Ho scelto di affrontarla e, durante l’estate al termine del primo anno di medicina, ho trascorso un mese di volontariato al Cottolengo di Torino.
Ero convinta di fare un’esperienza a contatto con la diversabilità e mi sono dovuta ricredere quando ho scoperto che mi avevano assegnato al reparto di oncologia, la lungodegenza: il primo contatto con il dolore e la morte. Mi trovavo in un posto dove molti facevano esperienza del Passaggio, quello con la P maiuscola, dove i familiari incontravano il dolore del distacco.

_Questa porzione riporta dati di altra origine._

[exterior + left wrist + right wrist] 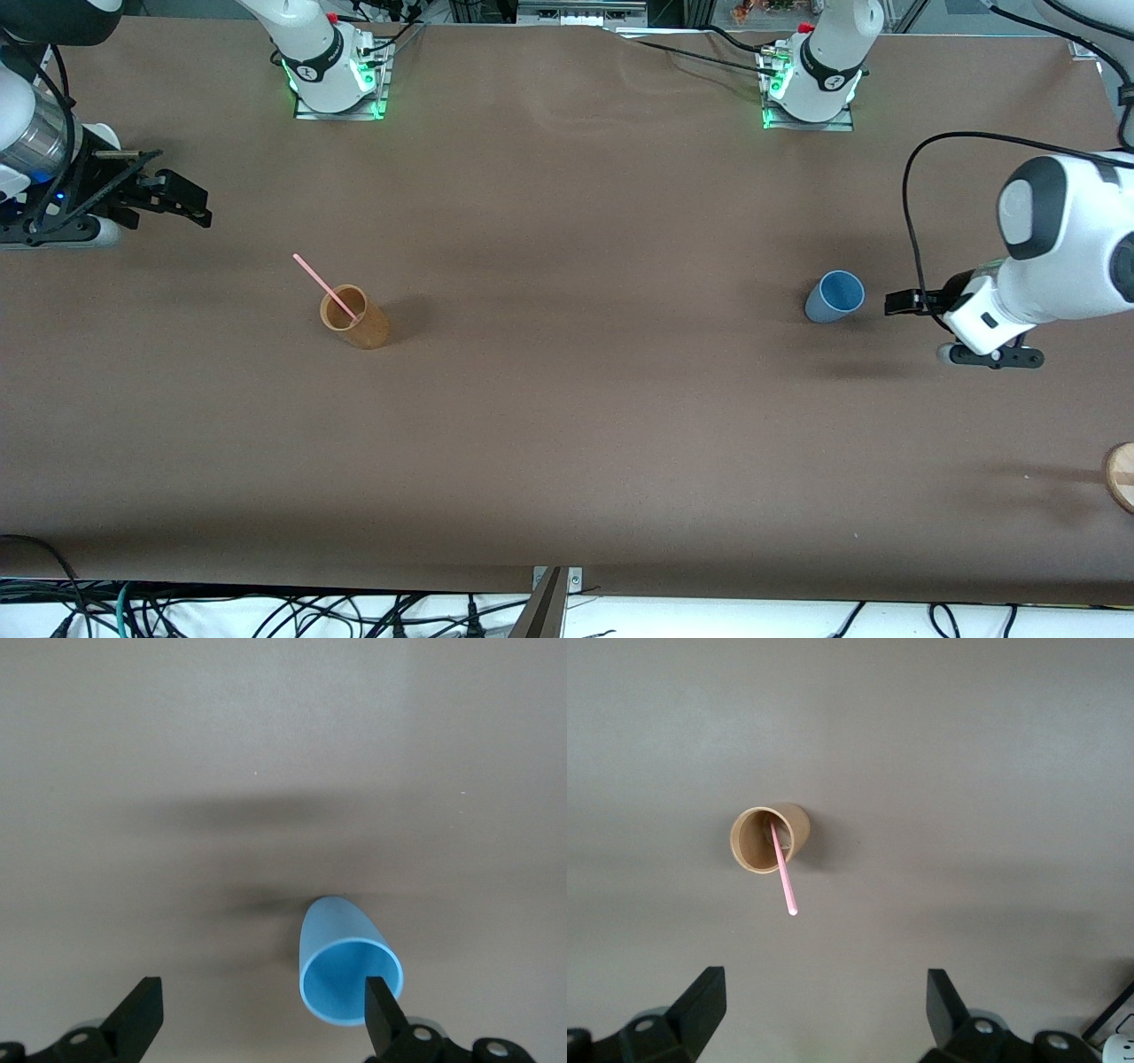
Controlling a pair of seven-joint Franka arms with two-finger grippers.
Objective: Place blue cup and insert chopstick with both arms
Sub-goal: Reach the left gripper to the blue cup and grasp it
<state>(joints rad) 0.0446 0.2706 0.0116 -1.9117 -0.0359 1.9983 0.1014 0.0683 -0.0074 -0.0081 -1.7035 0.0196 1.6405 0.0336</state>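
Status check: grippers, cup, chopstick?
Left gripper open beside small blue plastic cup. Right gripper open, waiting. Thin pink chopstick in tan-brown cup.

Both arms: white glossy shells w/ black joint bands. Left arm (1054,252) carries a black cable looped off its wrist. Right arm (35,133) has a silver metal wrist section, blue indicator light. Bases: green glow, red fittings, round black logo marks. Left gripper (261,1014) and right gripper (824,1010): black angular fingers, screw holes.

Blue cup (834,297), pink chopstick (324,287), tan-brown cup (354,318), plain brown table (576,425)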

E io, studentessa al primo anno, avevo un solo strumento: la mia presenza, il mio stare accanto, il mio farmi prossimo.
La consapevolezza del dolore, per la prima volta: mi sono lasciata attraversare dalle emozioni dei pazienti, dei familiari e dalle mie ed è stato come un innamoramento. Avevo già scelto la specializzazione e non ho mai più avuto un solo dubbio.
Così, maniche rimboccate, ho preso la rincorsa, come un treno che conosce bene meta e tragitto e, appena ho potuto, ho varcato la soglia del reparto di Oncologia del Fatebenefratelli di Palermo, come studente interno.
Insieme alla laurea è arrivata la consapevolezza che dovevo partire per formarmi. E così è stato: ho conseguito la specializzazione in Oncologia al Policlinico Gemelli di Roma.
E proprio negli anni della specializzazione sono nati i primi due figli, il cui arrivo mi ha catapultata nella complessità dell’esperienza della gravidanza, del parto e del postpartum. I momenti di fragilità mi hanno permesso di raggiungere un’altra intuizione, vissuta sulla mia stessa pelle: corpo, psiche e relazioni sono così intrecciate da essere un continuum.
È sulla scia di questa nuova consapevolezza che ho scritto la tesi della mia specializzazione in psiconcologia, un elaborato che poi ho sviluppato anche durante il mio dottorato di ricerca.
Ed è al termine della specializzazione che affronto un nuovo viaggio, questa volta verso Bergamo.
I primi tre anni ho lavorato presso l’Humanitas Gavazzeni e ho dato il benvenuto ai miei altri due figli.
Già dopo il terzo, però, cresceva il mio disagio esistenziale e professionale. Per quanto mi sforzassi, non riuscivo a trovare risposte risonanti con me nella farmacologia. La risposta ad una patologia così complessa come il cancro non poteva essere solo il farmaco.
Era davvero questo che avrei fatto per tutta la vita?
È stata questa domanda a farmi iniziare un altro viaggio, questa volta (lo sapevo bene) dentro me stessa. Perché solo nel momento in cui sono me stessa, posso essere una buona terapeuta. Già, “terapeuta”: l’etimologia di questo termine è collegata al risveglio della coscienza, Mia, in primo luogo.
Ecco. Ho continuato con una nuova consapevolezza: il risveglio della mia coscienza e la missione di risvegliare la coscienza di chi sceglie di incontrarmi.
Così è cambiato il mio modo di cercare, di vedere e di scegliere tutte le tappe della mia formazione.
E così mi sono formata per acquisire nuovi strumenti, nuove competenze, quelli che troverete nelle pagine di questo sito.